J Cheminform. 2013 Sep 24;5(1):42. doi: 10.1186/1758-2946-5-42.
While a large body of work exists on comparing and benchmarking descriptors of molecular structures, a similar comparison of protein descriptor sets is lacking. Hence, in the current work a total of 13 amino acid descriptor sets have been benchmarked with respect to their ability of establishing bioactivity models. The descriptor sets included in the study are Z-scales (3 variants), VHSE, T-scales, ST-scales, MS-WHIM, FASGAI, BLOSUM, a novel protein descriptor set (termed ProtFP (4 variants)), and in addition we created and benchmarked three pairs of descriptor combinations. Prediction performance was evaluated in seven structure-activity benchmarks which comprise Angiotensin Converting Enzyme (ACE) dipeptidic inhibitor data, and three proteochemometric data sets, namely (1) GPCR ligands modeled against a GPCR panel, (2) enzyme inhibitors (NNRTIs) with associated bioactivities against a set of HIV enzyme mutants, and (3) enzyme inhibitors (PIs) with associated bioactivities on a large set of HIV enzyme mutants.

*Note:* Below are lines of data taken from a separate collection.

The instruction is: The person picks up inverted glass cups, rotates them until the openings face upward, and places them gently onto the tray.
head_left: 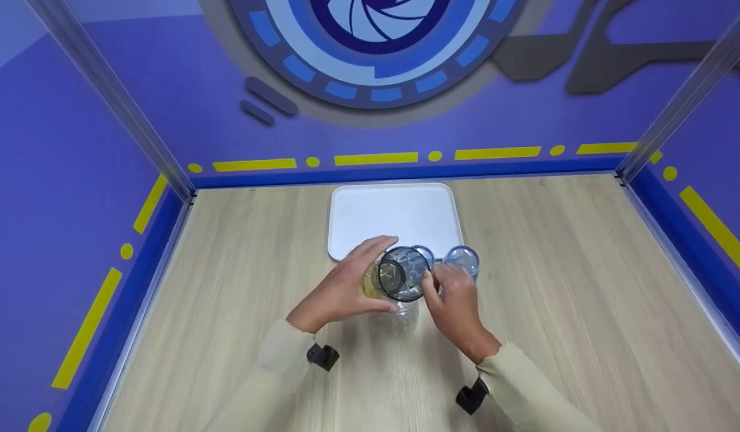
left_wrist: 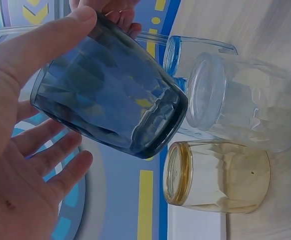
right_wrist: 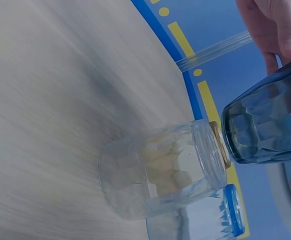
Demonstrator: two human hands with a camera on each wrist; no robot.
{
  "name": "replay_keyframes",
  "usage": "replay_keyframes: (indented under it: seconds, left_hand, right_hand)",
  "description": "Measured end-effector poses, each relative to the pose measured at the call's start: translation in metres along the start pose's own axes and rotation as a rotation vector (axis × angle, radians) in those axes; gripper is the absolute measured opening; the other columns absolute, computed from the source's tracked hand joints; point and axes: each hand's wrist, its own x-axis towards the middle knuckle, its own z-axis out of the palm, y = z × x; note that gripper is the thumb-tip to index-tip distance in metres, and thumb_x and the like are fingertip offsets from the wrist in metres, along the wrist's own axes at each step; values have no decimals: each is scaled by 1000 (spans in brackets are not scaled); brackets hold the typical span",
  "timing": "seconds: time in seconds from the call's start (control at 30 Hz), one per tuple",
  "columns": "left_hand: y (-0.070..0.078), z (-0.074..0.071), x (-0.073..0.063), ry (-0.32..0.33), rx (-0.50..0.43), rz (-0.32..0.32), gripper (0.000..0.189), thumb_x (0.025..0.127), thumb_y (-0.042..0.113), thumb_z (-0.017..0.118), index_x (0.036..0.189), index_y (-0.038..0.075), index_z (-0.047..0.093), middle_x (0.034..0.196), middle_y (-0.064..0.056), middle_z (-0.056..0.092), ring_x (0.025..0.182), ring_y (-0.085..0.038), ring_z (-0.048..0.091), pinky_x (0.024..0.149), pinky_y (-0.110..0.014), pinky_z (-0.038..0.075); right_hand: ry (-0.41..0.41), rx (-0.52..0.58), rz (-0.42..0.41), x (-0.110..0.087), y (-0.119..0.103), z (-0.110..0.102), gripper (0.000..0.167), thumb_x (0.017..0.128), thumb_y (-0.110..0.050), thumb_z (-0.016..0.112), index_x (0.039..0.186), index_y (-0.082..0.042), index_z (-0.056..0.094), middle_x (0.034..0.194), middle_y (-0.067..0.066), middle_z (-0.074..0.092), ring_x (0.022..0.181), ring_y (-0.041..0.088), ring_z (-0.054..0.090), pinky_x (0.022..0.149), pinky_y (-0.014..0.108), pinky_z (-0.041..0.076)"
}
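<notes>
Just short of the white tray [head_left: 394, 213], above the wooden table [head_left: 562, 288], two hands meet on one glass! The left hand [head_left: 345, 288] comes in from its own side, palm turned inward, forearm angled forward; the right hand [head_left: 457, 297] mirrors it, knuckles up, wrist bent in towards the middle. Both forearms are in pale sleeves [head_left: 532, 384], a small black device [head_left: 323, 357] at each wrist

And what a glass: a smoky-blue tumbler [left_wrist: 105, 90], see-through, faceted all round its wall, thick at the base, held up off the table and tilted, its mouth towards the head camera

Now the fingers! On the right, thumb and curled fingers pinch the rim. On the left, fingers spread wide and fairly straight, thumb well apart across the tumbler's side; whether that thumb presses, I cannot tell

Close by, a clear tumbler [left_wrist: 255, 100] stands right under the action, contact with the raised base impossible to judge. Beside it, an amber tumbler [left_wrist: 225, 177] on the left, and two blue-rimmed tumblers [head_left: 463, 261] farther back, near the tray's edge
</notes>
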Motion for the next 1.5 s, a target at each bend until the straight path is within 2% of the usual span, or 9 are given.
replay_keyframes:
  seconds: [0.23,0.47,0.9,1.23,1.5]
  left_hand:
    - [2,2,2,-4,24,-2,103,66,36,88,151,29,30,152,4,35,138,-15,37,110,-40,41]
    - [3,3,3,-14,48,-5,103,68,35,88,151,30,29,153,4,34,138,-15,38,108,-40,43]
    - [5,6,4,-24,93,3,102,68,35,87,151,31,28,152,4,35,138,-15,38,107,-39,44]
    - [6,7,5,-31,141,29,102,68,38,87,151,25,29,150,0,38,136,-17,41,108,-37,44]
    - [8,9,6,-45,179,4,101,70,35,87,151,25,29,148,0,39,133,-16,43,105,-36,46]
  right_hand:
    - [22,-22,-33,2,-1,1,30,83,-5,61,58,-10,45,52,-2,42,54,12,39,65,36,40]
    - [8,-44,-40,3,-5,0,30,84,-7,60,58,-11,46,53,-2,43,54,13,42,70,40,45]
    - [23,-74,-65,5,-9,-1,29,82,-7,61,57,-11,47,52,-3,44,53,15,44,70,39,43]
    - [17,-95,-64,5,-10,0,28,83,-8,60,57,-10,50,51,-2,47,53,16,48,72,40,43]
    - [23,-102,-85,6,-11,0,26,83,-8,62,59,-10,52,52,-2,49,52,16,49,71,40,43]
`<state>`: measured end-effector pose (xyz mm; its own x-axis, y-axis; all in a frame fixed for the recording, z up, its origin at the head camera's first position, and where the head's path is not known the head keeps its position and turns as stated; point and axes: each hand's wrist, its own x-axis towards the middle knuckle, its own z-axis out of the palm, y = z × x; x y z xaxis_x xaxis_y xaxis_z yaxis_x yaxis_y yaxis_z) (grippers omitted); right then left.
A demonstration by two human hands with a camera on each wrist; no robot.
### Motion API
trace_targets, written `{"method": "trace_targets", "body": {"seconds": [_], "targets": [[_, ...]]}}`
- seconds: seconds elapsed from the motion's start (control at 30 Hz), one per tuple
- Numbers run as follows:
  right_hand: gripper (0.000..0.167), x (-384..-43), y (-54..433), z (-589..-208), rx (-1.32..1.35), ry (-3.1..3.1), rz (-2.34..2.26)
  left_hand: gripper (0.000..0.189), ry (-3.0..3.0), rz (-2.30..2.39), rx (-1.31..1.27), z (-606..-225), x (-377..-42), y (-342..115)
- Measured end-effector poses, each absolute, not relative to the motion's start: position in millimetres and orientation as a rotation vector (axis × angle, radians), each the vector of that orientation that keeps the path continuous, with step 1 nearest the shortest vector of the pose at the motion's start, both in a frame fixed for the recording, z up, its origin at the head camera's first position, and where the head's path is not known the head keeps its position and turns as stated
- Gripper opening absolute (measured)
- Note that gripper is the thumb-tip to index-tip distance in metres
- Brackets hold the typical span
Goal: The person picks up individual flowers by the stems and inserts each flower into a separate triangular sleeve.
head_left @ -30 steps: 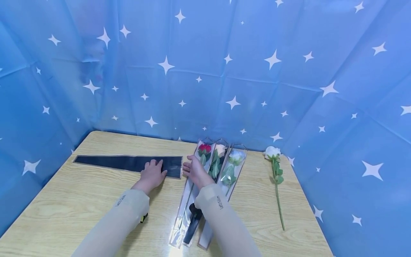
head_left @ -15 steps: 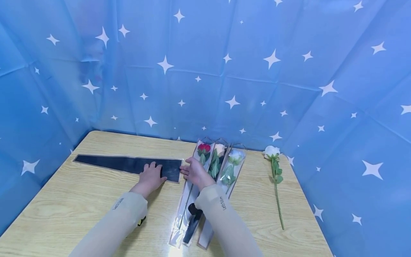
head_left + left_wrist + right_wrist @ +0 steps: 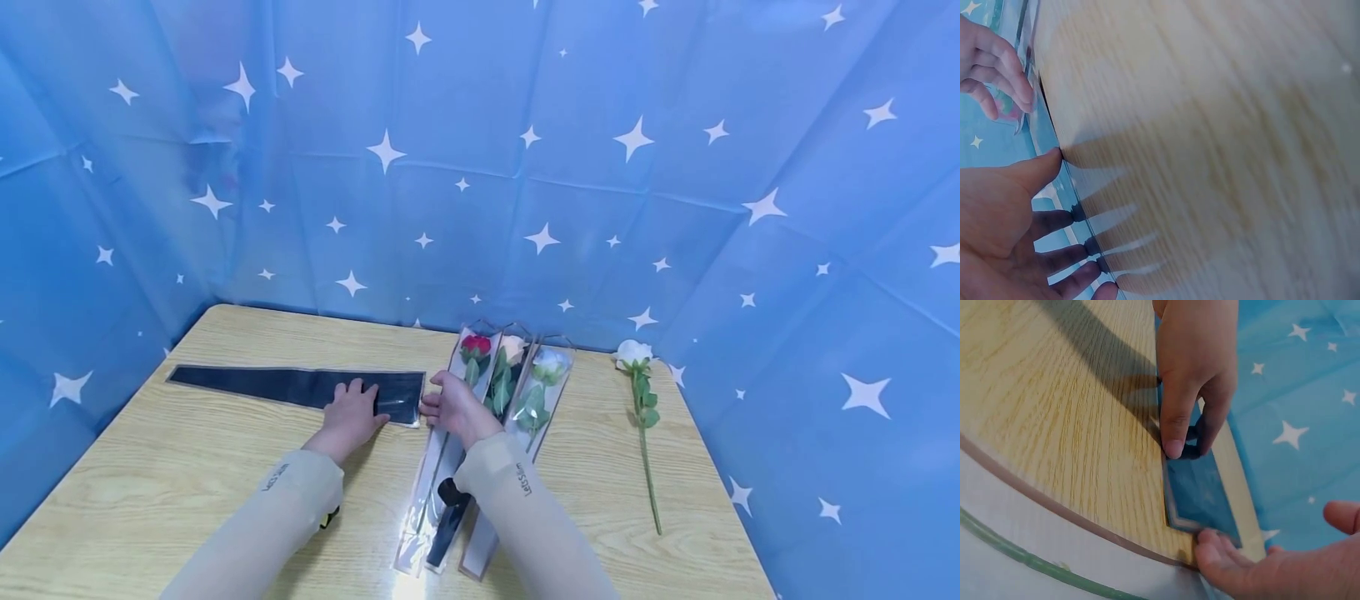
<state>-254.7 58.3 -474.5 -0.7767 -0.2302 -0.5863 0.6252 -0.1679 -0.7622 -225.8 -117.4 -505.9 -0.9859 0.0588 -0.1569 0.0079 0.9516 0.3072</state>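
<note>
A long tapered black flower sleeve (image 3: 277,385) with a clear border lies flat across the back left of the table. My left hand (image 3: 351,418) rests on it near the wide end, fingertips and thumb spread and pressing down. At that wide end is my right hand (image 3: 457,408), its fingers loosely bent; in the right wrist view its fingertips (image 3: 1209,545) touch the sleeve's end edge. Under the right forearm lie three sleeved flowers: a red rose (image 3: 476,344), a cream rose (image 3: 513,348) and a pale blue-white rose (image 3: 551,363).
A loose white rose (image 3: 634,354) with a long green stem lies on the right of the table. A small black and yellow object (image 3: 328,517) is mostly hidden by the left sleeve. A black round-topped object (image 3: 450,492) lies on the sleeved flowers. A blue starry curtain (image 3: 480,167) stands behind.
The black sleeve's wide end has shifted slightly toward me. My right hand has moved a little left and down onto its end edge; the left hand stays nearly in place.
</note>
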Motion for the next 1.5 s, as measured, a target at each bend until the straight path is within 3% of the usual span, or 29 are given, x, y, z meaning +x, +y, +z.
{"method": "trace_targets", "body": {"seconds": [0.13,0.5,0.57,0.7,0.77,0.97,1.1,1.2,1.27,1.5], "targets": [[0.072,-255,57,-478,0.466,1.556,-2.008,0.065,2.935,0.475,0.066,-507,-226,-118],[0.073,-253,57,-480,0.517,1.447,-2.143,0.064,2.943,0.485,0.072,-508,-223,-120],[0.062,-253,58,-481,0.502,1.501,-2.101,0.064,2.937,0.493,0.075,-508,-223,-120],[0.018,-254,59,-482,0.437,1.556,-2.028,0.063,2.934,0.506,0.07,-506,-221,-118],[0.006,-253,60,-482,0.397,1.57,-1.999,0.063,2.931,0.509,0.065,-506,-220,-117],[0.034,-249,56,-483,0.27,1.822,-1.83,0.063,2.936,0.502,0.087,-505,-214,-117],[0.031,-244,54,-482,0.205,2.067,-1.663,0.063,2.937,0.513,0.09,-505,-211,-116],[0.038,-243,54,-481,0.181,2.16,-1.614,0.063,2.936,0.521,0.082,-506,-210,-115],[0.046,-241,53,-481,0.184,2.148,-1.642,0.063,2.934,0.522,0.076,-506,-210,-115],[0.044,-234,50,-480,0.192,1.948,-1.835,0.064,2.934,0.545,0.055,-504,-207,-113]]}}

The amino acid descriptor sets compared here show similar performance (<0.1 log units RMSE difference and <0.1 difference in MCC), while errors for individual proteins were in some cases found to be larger than those resulting from descriptor set differences ( > 0.3 log units RMSE difference and >0.7 difference in MCC). Combining different descriptor sets generally leads to better modeling performance than utilizing individual sets. The best performers were Z-scales (3) combined with ProtFP (Feature), or Z-Scales (3) combined with an average Z-Scale value for each target, while ProtFP (PCA8), ST-Scales, and ProtFP (Feature) rank last.
While amino acid descriptor sets capture different aspects of amino acids their ability to be used for bioactivity modeling is still - on average - surprisingly similar. Still, combining sets describing complementary information consistently leads to small but consistent improvement in modeling performance (average MCC 0.01 better, average RMSE 0.01 log units lower). Finally, performance differences exist between the targets compared thereby underlining that choosing an appropriate descriptor set is of fundamental for bioactivity modeling, both from the ligand- as well as the protein side.
尽管已经有大量关于比较和基准化分子结构描述符的工作,但缺乏对蛋白质描述符集的类似比较。因此,在当前的工作中,总共对 13 种氨基酸描述符集进行了基准测试,以评估它们建立生物活性模型的能力。研究中包含的描述符集有 Z 标度(3 种变体)、VHSE、T 标度、ST 标度、MS-WHIM、FASGAI、BLOSUM、一种新的蛋白质描述符集(称为 ProtFP(4 种变体)),此外,我们还创建并基准测试了三对描述符组合。预测性能在七个结构-活性基准中进行了评估,这些基准包括血管紧张素转换酶(ACE)二肽抑制剂数据,以及三个基于结构的定量构效关系(QSAR)数据集,即(1)针对 G 蛋白偶联受体(GPCR)面板建模的 GPCR 配体,(2)与一组 HIV 酶突变体相关的具有生物活性的非核苷类逆转录酶抑制剂(NNRTIs),以及(3)与一组 HIV 酶突变体相关的具有生物活性的酶抑制剂(PIs)。
这里比较的氨基酸描述符集表现相似(<0.1 个对数单位 RMSE 差异和<0.1 个 MCC 差异),而在某些情况下,单个蛋白质的误差发现比描述符集差异更大(>0.3 个对数单位 RMSE 差异和>0.7 个 MCC 差异)。组合不同的描述符集通常比使用单个描述符集能获得更好的建模性能。表现最好的是 Z 标度(3)与 ProtFP(特征)组合,或 Z 标度(3)与每个目标的平均 Z 标度值组合,而 ProtFP(PCA8)、ST 标度和 ProtFP(特征)则排名最后。
尽管氨基酸描述符集捕获了氨基酸的不同方面,但它们在生物活性建模中的应用能力仍然——平均而言——非常相似。不过,组合描述互补信息的描述符集始终能带来小而一致的建模性能提升(平均 MCC 提高 0.01,平均 RMSE 降低 0.01 个对数单位)。最后,所比较的靶标之间存在性能差异,这强调了选择合适的描述符集对于生物活性建模至关重要,无论是从配体还是蛋白质方面来说。